Data section →
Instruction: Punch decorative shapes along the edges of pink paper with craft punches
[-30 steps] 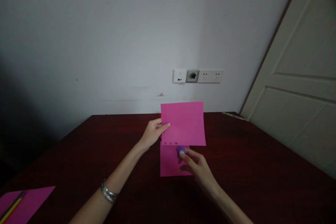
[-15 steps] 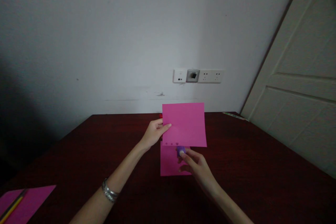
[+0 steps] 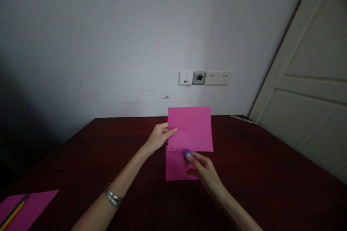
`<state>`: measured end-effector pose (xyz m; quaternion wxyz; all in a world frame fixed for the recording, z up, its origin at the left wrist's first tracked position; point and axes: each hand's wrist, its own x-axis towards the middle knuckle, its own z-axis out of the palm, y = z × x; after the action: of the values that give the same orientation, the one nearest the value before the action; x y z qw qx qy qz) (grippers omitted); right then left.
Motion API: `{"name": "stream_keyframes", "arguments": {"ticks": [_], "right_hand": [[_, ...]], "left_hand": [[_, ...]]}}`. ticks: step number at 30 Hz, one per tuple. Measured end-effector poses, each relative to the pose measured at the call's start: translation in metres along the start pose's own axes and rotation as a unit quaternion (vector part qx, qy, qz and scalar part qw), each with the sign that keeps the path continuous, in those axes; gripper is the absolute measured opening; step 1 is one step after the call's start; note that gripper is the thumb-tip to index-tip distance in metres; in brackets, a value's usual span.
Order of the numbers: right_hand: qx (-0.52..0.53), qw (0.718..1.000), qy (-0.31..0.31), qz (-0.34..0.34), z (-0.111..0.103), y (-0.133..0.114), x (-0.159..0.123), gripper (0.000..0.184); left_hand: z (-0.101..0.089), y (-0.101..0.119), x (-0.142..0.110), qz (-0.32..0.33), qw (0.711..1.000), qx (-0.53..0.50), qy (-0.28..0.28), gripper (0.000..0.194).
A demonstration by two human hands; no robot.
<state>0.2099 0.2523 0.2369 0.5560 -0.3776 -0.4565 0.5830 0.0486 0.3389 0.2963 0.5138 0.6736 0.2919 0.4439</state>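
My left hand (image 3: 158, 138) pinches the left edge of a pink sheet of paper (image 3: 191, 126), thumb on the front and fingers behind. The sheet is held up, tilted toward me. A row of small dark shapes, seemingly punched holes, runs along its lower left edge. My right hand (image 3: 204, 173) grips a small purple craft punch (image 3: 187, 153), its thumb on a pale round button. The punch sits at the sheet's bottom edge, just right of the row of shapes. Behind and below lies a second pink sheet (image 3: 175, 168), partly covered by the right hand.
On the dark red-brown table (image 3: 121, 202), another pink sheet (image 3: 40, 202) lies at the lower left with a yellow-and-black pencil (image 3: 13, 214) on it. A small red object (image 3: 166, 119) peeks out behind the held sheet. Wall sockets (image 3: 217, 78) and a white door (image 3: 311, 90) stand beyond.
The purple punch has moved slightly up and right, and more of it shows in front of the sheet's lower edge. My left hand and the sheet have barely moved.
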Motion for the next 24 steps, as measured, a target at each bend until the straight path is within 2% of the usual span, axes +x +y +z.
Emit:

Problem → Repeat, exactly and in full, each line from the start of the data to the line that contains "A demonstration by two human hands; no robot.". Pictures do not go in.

Result below →
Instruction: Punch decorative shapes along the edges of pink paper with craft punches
[-30 steps] 
[-15 steps] 
[+0 steps] 
`<state>`: measured end-effector pose (xyz m; quaternion wxyz; all in a world frame fixed for the recording, z up, its origin at the left wrist's first tracked position; point and axes: each hand's wrist, its own x-axis towards the middle knuckle, its own z-axis out of the palm, y = z × x; after the action: of the values that give the same orientation, the one nearest the value before the action; x y z qw qx qy qz) (grippers omitted); right then left.
Motion API: `{"name": "stream_keyframes", "arguments": {"ticks": [_], "right_hand": [[_, ...]], "left_hand": [[_, ...]]}}`. ticks: step number at 30 Hz, one per tuple. Measured end-effector poses, each relative to the pose measured at the call's start: translation in metres along the start pose's own axes and rotation as a unit quaternion (vector part qx, qy, qz and scalar part qw), each with the sign that keeps the path continuous, in those axes; gripper is the absolute measured opening; step 1 is one step after the call's start; note that gripper is the thumb-tip to index-tip distance in metres; in brackets, a value's usual span.
Order of the numbers: right_hand: qx (-0.52..0.53), qw (0.718..1.000), qy (-0.31..0.31), qz (-0.34..0.34), z (-0.111..0.103), y (-0.133..0.114), x (-0.159..0.123), gripper (0.000..0.184); left_hand: z (-0.101..0.089), y (-0.101..0.119), x (-0.142..0.110), qz (-0.32..0.33), qw (0.711..1.000), qx (-0.53..0.50), qy (-0.28..0.28), gripper (0.000..0.194).
A demonstration by two human hands; no robot.

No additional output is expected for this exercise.